Не любил Тьен таких. С хорошенькой продавщицей пофлиртовать – дело обычное, мужчине в добром здравии и хорошем настроении вполне простительное. Но у этого больно морда наглая, и на лбу крупными буквами написано, что, будь его воля, словами и подмигиваниями не ограничилось бы.
– Ой, вы уже приехали? – обернулась на звон колокольчика Софи. – А где Люк? Как он?
– Пошел домой. Немного устал, как и вчера, но в целом – неплохо.
– Спасибо, что помог.
Не нужно было ей это говорить. Так – не нужно.
Благодарность прозвучала искренне, но сухо: подобным тоном не с другом, а с наемным шофером говорят.
Шеар нахмурился, а развязный молодчик, умолкший при его появлении, приободрился и опять нацепил на просившуюся под кулак рожу похотливую ухмылку.
– Так что, красавица, сходим куда-нибудь вечерком? Во сколько твоя лавочка закрывается? Заскочу.
– Не стоит, – с вежливой улыбкой отказалась девушка. – Вряд ли вашей невесте это понравится.
Торопясь, закончила с букетом, обернула хрустящей бумагой стебли собранных пышным зонтиком белых фрезий и мелких нежно-розовых роз и подала клиенту. Успела отдернуть руку до того, как ладонь наглеца накрыла бы ее пальцы.

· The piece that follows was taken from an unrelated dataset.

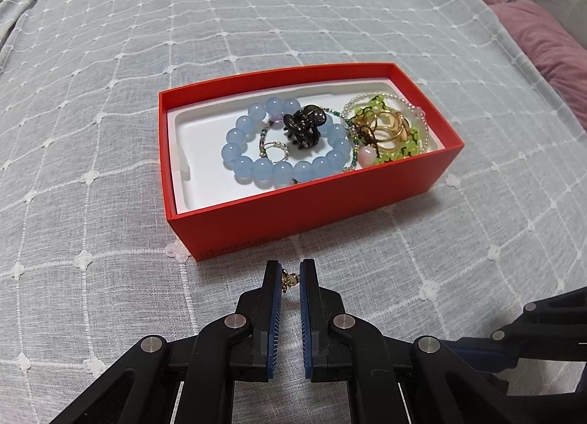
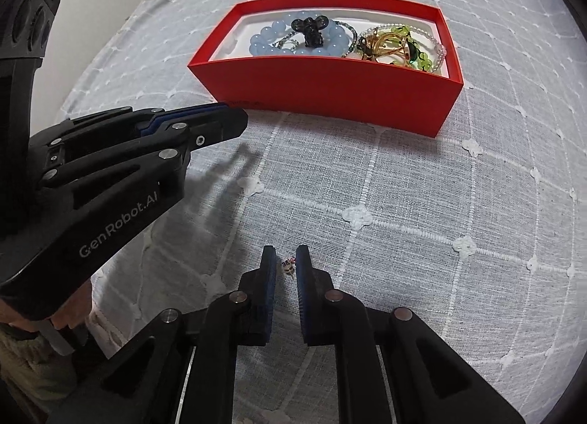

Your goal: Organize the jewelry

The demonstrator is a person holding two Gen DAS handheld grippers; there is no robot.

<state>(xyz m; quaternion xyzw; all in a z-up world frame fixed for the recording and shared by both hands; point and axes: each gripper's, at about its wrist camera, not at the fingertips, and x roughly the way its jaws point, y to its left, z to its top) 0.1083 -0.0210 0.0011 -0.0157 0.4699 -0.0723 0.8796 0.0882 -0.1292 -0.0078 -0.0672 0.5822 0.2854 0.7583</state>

– Невесте? – фат в напускной задумчивости подергал один из длинных глянцевых листочков, зелень которых оттеняла светлую пастель цветов. – Кто ж ей скажет?
– Может, мой жених пожалуется? – беззаботно предположила Софи.
Юнец обернулся на Тьена. Тот в его бесстыжих глазах на жениха не тянул, но намек цветочницы был понят, и повода оставаться в магазине у незадачливого ухажера уже не осталось.
Он вынул бумажник и положил на прилавок деньги.
– И знаешь, что? – Достал еще одну банкноту. – Вон из тех розочек выбери одну покрасивше.
Софи вытянула из вазона пышную алую розу. Хлюст перехватил длинный стебель, с гадким чмокающим звуком поцеловал бутон и вернул цветок девушке.
– Тебе, милашка.
Этьен отчетливо увидел, как сейчас Софи с размаху стеганет наглеца этой розой, оставив на смуглой щеке кровавые царапины от шипов…
– Спасибо, – вежливо поблагодарила она.
– Всегда пожалуйста.
Молодчик прихватил букет и, насвистывая, пошел к дверям.
Пнуть бы его, для ускорения, но мужчина сдержался.
– Часто у тебя так? – спросил он, когда колокольчик обрадованно звякнул, выпроваживая беспардонного повесу.
– Как?
Девушка вернула розу в вазон. После возьмет из кассы стоимость цветка. Те же чаевые, что в варьете.
А от него, значит, цветов не примет…
– Я пойду. Завтра заеду за Люком.
– Если занят, Нико…
– Я заеду.
Щеголька нагнал на соседней улице.
Оставил авто у обочины и пошел следом. Дождался, пока фат свернет в глухую подворотню, нырнул следом и позвал негромким свистом.
– Слушай внимательно, красавчик. Еще раз в оранжерее появишься…
– И чё? – перебил тот, осклабившись.
Шеар мог бы даже не говорить с ним: еще в магазине, коснулся бы невзначай, и юнец в прямом смысле навсегда забыл бы туда дорогу. Но… не по-мужски это, что ли?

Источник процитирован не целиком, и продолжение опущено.